▶ Goal of the exercise
Once you have located the line containing "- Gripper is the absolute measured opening" in the material below, return it exactly along with each line after it through the line containing "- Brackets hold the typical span".

#### Collected material ####

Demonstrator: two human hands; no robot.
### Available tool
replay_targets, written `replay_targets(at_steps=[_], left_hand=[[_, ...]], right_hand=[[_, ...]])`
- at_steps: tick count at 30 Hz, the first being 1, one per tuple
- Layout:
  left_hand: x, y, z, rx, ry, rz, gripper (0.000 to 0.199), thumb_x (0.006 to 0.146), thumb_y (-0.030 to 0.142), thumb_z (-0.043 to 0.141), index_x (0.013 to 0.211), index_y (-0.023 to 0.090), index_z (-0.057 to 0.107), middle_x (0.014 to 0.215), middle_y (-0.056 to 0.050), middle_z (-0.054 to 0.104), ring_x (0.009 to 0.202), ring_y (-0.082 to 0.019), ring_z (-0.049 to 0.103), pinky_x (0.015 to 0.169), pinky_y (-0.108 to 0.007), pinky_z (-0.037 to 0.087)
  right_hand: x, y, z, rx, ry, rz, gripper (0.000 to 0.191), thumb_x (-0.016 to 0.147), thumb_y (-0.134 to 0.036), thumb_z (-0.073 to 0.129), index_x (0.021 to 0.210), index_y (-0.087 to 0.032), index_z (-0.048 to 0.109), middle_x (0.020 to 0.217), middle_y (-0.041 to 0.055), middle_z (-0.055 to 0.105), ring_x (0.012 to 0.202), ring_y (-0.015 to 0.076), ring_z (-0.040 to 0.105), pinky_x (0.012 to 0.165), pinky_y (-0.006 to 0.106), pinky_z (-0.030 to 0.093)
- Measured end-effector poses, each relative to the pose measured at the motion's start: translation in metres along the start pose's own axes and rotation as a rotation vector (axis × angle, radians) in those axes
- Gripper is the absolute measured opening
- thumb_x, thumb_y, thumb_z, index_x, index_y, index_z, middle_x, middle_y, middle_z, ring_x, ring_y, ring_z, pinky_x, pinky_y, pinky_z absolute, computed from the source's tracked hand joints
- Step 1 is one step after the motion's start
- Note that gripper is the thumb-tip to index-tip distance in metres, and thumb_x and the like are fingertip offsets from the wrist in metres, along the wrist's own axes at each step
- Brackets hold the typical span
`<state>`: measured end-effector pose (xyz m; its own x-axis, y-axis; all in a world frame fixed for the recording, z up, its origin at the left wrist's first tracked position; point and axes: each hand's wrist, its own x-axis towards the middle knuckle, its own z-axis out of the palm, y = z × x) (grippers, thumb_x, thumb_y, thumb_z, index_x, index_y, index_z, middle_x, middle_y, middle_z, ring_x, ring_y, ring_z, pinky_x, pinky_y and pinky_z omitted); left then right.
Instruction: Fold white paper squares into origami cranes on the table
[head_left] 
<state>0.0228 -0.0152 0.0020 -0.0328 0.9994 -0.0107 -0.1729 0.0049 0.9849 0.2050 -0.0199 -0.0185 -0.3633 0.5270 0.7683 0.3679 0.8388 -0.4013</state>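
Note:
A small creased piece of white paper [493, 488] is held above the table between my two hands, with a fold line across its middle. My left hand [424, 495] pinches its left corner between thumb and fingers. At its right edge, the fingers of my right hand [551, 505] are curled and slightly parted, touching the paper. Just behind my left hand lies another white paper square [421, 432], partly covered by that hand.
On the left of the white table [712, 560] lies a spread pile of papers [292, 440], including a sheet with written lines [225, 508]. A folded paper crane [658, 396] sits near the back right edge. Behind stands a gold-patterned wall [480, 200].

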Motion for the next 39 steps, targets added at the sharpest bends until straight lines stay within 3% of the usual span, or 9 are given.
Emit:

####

▶ Exercise answer
- Gripper is the absolute measured opening
- thumb_x, thumb_y, thumb_z, index_x, index_y, index_z, middle_x, middle_y, middle_z, ring_x, ring_y, ring_z, pinky_x, pinky_y, pinky_z absolute, computed from the source's tracked hand joints
- Step 1 is one step after the motion's start
- Note that gripper is the thumb-tip to index-tip distance in metres, and thumb_x and the like are fingertip offsets from the wrist in metres, along the wrist's own axes at each step
- Brackets hold the typical span

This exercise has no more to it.